Application Management

Introduction
IBM Application Navigator (Hands-on)
Application Logging (Hands-on)
Application Monitoring (Hands-on)
Day-2 Operations (bonus lab) (Hands-on)
Summary

Introduction

In the previous labs, you learned to containerize and deploy modernized applications to OpenShift. In this section, you’ll learn about managing your running applications efficiently using various tools available to you as part of IBM Cloud Pak for Applications.

IBM Application Navigator

IBM Application Navigator provides a single dashboard to manage your applications running on cloud as well as on-prem, so you don’t leave legacy applications behind. At a glance, you can see all the resources (Deployment, Service, Route, etc.) that are part of an application and monitor their state.

In OpenShift console, from the left-panel, select Networking > Routes.
From the Project drop-down list, select kappnav.
Click on the route URL (listed under the Location column).
Click on Log in with OpenShift. Click on Allow selected permissions.
Notice the list of applications you deployed. Click on them to see the resources that are part of the applications.

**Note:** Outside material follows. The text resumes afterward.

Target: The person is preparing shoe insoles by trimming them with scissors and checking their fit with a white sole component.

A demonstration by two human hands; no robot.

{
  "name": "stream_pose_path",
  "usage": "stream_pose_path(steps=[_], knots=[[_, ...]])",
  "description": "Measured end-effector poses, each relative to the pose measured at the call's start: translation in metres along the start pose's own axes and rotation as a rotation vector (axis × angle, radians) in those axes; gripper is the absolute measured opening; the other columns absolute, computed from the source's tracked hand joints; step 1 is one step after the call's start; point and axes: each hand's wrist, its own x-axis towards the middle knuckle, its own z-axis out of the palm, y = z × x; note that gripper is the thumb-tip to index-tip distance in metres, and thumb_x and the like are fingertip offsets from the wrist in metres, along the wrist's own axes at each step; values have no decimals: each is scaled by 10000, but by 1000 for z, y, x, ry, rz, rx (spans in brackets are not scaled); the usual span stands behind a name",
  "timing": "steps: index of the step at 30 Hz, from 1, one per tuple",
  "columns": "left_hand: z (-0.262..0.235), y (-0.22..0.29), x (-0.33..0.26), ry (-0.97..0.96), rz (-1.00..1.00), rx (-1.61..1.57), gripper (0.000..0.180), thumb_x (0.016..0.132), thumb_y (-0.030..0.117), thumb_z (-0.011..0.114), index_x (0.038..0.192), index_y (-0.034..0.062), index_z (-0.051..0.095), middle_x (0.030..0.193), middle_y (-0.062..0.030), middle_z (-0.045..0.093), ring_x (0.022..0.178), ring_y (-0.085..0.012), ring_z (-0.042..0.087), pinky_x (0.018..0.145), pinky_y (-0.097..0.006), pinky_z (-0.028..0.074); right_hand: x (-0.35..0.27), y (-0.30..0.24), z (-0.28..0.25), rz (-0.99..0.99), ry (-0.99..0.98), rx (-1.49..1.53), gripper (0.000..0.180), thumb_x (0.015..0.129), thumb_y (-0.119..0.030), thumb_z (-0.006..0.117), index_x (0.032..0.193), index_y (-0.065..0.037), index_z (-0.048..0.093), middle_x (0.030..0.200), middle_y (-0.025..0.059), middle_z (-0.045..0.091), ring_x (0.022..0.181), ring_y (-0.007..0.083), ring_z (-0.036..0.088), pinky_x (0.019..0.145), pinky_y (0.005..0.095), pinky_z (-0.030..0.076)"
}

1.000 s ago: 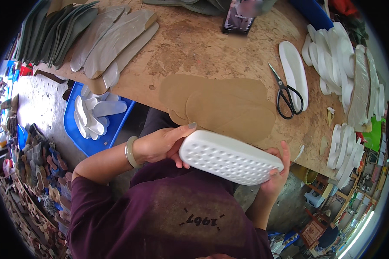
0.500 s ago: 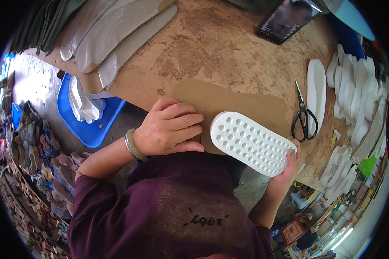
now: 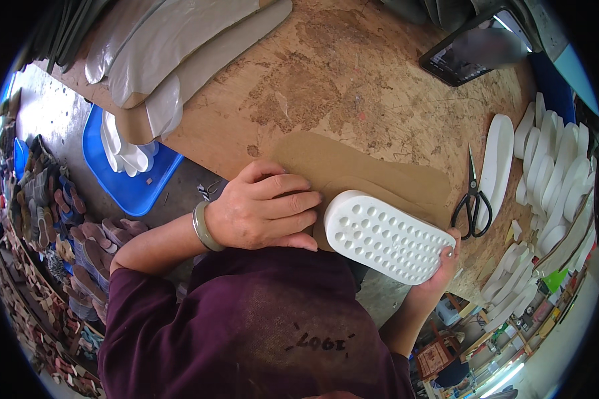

As you modernize your applications, some workload would still be running on traditional environments. IBM Application Navigator, included as part of IBM Cloud Pak for Applications, supports adding WebSphere Network Deployment (ND) environments. So they can be managed from the same dashboard. Importing an existing WebSphere Application Server ND cell creates a custom resource to represent the cell. Application Navigator automatically discovers enterprise applications that are deployed on the cell and creates custom resources to represent those applications. Application Navigator periodically polls the cell to keep the state of the resources synchronized with the cell.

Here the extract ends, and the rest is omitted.